I’d still like to know where he was and what he was doing in 1860.
I wonder if anyone in the family every visited his grave. Distances were much further back when transportation was much cruder.
I’d also like to know where and why his father died. And frankly, more about his father’s family altogether.


[1850 Federal Census; http://www.pa-roots.com/pacw/infantry/45th/45thcoc.html; History of the 45th regiment Pennsylvania Veteran Volunteer by Allen Diehl Albert. Grit Publishing Co., Williamsport PA 1912; Ancestry.com. U.S., Registers of Deaths of Volunteers, 1861-1865 [database on-line]. Provo, UT, USA: Ancestry.com; www.findagrave.com Memorial # 2584730; www.Fold3.com, Case Files of Approved Pension Applications of Widows and Other Veterans of the Army and Navy Who Served Mainly in the Civil War and the War With Spain, compiled 1861 – 1934, record group 15, John W. Bailey;  Civil War Veterans' Card File, 1861-1866, Civil War Veterans' Card File, 1861-1866, Items Between Bailey, John S. and Bailey, Mell,
http://www.digitalarchives.state.pa.us/archive.asp?view=ArchiveItems&ArchiveID=17&FL=B&FID=1062365&LID=1062414;The Civil War Journals Colonel Bolton, by Joan Sauers, William Bolton, and Richard Allen Sauers, Da Capo Press; http://en.wikipedia.org/wiki/Pennsylvania_in_the_American_Civil_War; http://pacivilwar150.com/ThroughPeople/Soldiers/HistoricalOverview; http://outrunchange.com/2012/06/14/typical-wages-in-1860-through-1890/ .]

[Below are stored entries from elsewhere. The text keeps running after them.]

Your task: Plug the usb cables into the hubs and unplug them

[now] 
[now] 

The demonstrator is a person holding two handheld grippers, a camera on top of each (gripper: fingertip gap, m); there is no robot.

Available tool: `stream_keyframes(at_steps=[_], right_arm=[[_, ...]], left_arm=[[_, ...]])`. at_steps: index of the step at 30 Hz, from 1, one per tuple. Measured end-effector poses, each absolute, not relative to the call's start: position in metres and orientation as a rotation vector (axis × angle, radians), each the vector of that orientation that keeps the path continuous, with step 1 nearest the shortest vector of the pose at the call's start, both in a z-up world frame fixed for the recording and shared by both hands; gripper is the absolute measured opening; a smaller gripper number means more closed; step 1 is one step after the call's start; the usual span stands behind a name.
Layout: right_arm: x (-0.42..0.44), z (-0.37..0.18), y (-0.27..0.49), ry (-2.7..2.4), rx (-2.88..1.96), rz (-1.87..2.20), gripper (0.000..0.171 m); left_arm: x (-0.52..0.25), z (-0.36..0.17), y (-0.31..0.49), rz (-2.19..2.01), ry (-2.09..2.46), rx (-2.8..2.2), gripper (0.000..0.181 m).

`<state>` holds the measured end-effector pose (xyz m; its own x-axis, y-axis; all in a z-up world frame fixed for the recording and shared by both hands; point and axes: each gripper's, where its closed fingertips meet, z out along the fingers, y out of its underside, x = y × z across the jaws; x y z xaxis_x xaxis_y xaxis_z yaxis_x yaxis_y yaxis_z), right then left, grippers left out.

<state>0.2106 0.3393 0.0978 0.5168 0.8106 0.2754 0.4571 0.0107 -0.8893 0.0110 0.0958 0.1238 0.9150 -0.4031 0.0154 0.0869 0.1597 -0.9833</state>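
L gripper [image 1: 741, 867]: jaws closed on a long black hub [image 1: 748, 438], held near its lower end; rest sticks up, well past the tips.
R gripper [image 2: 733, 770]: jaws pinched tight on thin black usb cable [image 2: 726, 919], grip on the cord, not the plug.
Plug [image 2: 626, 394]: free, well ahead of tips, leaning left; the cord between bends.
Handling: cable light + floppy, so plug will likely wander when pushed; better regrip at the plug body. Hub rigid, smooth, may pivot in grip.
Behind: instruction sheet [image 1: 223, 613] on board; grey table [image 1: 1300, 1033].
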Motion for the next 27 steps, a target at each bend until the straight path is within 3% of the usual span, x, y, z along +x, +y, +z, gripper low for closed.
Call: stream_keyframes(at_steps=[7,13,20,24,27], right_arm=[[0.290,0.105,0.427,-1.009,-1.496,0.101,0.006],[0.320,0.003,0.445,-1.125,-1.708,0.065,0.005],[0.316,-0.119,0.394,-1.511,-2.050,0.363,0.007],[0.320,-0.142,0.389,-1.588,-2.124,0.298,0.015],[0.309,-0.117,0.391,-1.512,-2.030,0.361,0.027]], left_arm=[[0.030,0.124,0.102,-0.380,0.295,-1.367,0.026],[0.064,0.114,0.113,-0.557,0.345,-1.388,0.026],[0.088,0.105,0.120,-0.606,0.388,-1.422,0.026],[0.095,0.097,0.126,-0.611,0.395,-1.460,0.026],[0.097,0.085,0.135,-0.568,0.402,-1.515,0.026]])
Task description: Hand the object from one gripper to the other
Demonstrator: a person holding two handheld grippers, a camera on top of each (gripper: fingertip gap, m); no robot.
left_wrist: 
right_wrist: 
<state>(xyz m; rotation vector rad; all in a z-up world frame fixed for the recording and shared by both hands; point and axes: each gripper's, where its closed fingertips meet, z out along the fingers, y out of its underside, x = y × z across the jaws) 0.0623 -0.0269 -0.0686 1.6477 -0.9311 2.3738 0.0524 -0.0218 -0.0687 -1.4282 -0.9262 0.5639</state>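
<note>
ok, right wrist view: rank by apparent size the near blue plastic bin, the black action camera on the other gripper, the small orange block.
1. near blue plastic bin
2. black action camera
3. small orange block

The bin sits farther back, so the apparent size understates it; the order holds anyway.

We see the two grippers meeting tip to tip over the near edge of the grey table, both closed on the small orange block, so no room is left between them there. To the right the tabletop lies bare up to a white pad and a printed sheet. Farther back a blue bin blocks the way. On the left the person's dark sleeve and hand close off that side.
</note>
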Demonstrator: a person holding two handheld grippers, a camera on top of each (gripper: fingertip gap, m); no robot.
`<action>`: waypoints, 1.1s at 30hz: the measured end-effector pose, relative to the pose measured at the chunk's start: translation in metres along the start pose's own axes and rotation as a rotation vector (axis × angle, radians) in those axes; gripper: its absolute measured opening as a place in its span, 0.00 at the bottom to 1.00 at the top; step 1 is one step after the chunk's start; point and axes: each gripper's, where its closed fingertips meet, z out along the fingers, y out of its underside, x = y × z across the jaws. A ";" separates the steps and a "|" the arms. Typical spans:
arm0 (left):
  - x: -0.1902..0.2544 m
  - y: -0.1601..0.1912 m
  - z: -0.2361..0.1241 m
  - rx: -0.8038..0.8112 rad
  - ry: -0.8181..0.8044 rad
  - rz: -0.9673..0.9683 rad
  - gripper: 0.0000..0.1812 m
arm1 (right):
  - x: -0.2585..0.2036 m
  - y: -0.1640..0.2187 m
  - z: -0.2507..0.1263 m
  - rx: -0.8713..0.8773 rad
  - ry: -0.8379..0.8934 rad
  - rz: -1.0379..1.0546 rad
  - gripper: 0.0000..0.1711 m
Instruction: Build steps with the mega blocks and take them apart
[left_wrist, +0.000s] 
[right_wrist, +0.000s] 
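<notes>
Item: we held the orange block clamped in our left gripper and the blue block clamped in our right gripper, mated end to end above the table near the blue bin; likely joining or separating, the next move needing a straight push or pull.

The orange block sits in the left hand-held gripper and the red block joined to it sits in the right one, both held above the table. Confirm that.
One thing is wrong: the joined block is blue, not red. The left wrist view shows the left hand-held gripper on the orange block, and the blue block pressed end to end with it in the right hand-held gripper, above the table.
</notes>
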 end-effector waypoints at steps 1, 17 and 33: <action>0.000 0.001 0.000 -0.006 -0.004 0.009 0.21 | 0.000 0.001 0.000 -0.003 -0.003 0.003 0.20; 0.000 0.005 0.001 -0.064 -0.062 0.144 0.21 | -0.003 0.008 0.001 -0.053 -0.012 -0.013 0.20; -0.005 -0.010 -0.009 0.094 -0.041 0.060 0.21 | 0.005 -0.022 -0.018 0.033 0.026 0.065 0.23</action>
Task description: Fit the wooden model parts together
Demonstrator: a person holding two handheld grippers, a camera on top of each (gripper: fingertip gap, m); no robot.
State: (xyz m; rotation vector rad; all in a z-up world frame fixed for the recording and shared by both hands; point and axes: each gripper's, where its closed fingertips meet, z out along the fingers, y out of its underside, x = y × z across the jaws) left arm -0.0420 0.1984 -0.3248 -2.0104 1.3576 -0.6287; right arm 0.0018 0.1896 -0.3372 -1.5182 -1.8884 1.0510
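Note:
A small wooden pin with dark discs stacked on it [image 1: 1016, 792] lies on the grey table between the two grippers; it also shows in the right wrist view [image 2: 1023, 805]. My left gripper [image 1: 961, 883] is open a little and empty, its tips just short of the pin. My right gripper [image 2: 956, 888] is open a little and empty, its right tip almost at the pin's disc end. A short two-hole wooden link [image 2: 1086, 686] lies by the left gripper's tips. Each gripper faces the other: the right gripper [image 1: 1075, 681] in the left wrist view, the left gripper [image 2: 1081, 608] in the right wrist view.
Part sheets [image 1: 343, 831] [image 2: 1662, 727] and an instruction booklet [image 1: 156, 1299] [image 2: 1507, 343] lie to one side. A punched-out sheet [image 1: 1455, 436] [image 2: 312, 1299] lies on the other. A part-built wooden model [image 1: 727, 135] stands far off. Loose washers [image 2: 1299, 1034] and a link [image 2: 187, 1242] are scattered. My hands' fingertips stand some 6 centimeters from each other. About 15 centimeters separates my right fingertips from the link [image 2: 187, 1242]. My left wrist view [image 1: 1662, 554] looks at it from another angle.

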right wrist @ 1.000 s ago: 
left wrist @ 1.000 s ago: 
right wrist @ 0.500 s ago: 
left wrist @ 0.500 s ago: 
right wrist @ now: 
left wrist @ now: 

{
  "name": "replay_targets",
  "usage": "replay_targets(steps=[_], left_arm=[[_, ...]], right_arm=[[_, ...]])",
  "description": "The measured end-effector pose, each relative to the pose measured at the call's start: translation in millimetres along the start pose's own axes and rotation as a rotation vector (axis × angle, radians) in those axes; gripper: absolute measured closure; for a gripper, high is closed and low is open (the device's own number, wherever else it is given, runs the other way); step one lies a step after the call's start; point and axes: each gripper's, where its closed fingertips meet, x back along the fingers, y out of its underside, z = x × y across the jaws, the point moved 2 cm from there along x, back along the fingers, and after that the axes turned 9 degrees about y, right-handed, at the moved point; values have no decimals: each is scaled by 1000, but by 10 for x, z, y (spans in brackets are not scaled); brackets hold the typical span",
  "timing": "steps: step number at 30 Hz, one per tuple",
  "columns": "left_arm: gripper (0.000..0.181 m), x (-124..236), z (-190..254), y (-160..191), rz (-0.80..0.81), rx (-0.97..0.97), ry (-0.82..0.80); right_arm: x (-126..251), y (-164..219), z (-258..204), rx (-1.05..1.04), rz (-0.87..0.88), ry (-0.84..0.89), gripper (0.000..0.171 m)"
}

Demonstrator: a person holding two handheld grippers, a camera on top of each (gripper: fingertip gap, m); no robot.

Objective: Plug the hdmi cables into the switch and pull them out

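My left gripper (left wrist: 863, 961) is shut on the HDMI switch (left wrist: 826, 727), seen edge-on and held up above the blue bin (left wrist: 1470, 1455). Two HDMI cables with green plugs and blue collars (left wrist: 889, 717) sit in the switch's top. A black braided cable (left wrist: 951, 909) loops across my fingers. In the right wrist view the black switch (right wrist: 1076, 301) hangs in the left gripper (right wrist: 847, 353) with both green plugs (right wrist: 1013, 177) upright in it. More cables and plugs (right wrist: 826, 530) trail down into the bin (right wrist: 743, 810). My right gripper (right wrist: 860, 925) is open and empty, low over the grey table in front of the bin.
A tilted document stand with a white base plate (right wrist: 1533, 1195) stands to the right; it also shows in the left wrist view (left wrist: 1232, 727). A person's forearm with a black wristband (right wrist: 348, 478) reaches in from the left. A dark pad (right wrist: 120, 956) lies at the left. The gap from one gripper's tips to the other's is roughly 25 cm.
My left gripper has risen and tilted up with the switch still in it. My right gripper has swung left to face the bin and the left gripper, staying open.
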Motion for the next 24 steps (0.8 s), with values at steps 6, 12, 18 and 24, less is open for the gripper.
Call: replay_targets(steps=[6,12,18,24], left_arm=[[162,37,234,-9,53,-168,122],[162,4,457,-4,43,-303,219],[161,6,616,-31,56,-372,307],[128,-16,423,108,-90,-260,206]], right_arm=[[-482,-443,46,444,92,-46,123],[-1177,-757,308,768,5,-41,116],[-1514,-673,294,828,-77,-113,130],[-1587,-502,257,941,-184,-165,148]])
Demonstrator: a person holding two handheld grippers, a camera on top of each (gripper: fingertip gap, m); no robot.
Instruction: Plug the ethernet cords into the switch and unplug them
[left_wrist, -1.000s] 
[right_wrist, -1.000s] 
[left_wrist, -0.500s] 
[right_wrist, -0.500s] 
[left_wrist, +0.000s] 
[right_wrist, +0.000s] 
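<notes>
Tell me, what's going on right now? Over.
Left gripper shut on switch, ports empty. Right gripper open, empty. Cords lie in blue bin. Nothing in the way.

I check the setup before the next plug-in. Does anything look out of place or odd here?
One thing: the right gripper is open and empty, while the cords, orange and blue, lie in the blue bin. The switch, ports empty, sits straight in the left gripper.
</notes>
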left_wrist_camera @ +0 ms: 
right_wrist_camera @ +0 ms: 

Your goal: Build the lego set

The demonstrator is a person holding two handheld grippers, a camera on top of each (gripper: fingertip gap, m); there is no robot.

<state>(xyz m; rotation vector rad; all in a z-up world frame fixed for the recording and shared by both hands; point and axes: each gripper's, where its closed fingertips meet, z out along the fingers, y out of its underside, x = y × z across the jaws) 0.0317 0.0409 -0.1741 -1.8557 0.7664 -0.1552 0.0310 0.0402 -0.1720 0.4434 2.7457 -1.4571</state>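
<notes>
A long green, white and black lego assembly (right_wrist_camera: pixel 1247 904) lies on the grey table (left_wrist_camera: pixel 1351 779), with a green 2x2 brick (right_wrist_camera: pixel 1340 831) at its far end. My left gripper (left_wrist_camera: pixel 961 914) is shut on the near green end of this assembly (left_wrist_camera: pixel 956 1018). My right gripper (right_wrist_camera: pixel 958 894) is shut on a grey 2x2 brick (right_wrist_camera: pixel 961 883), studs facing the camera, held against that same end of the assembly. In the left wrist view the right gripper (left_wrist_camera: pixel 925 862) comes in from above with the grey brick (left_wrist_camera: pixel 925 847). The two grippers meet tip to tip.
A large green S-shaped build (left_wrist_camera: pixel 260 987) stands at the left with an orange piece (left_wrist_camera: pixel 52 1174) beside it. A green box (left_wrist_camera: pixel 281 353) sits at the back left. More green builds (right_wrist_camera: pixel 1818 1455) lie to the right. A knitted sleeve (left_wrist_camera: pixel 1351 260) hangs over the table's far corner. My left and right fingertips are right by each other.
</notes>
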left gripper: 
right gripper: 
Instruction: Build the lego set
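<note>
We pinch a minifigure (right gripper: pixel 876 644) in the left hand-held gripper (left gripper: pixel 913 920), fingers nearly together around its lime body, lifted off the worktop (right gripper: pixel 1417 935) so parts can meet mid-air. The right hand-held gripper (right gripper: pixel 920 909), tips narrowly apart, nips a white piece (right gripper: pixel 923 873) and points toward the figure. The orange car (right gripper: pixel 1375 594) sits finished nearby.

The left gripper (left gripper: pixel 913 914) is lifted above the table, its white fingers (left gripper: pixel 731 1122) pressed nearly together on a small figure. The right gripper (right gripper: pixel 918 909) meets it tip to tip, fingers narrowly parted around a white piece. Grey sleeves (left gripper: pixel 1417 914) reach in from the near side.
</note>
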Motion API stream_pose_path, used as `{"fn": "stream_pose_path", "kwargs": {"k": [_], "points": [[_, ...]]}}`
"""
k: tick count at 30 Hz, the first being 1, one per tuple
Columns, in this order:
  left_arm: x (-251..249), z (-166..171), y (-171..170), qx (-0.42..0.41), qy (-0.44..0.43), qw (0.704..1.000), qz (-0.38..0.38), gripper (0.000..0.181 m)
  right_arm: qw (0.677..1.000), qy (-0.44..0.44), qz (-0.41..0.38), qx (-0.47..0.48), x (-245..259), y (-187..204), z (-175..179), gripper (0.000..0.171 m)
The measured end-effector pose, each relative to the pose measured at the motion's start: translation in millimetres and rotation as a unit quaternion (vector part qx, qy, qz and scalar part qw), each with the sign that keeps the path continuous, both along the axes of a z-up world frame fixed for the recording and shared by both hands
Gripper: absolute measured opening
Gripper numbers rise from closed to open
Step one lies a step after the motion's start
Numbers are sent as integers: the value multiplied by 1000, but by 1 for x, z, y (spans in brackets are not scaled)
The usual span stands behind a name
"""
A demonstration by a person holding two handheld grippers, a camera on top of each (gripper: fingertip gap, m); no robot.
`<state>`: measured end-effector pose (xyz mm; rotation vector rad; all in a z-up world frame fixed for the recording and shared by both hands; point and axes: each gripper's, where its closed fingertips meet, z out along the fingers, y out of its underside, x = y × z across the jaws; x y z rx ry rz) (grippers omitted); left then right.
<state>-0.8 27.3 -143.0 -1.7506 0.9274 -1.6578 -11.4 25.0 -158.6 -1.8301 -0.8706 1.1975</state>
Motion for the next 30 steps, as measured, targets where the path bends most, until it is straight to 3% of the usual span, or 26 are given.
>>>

  1. I find our Civil War ancestors so interesting. Why did they answer the call? I'm from Virginia so most of mine fought for the South. The privations they endured simply boggle the mind. I find it interesting the military leadership had evolved so little and se were still fighting "set piece" battles like Britain wanted to do during the Revolutionary War. So many needless deaths as a result, likely including your John W. Bailey

    1. Oh my, I didn't see this. I'm sorry! I have to check my setting to make sure that doesn't happen again. The style of battle quite likely caused his death. Or "friendly fire" given that he was shot in the lower back. Either way, so unnecessary.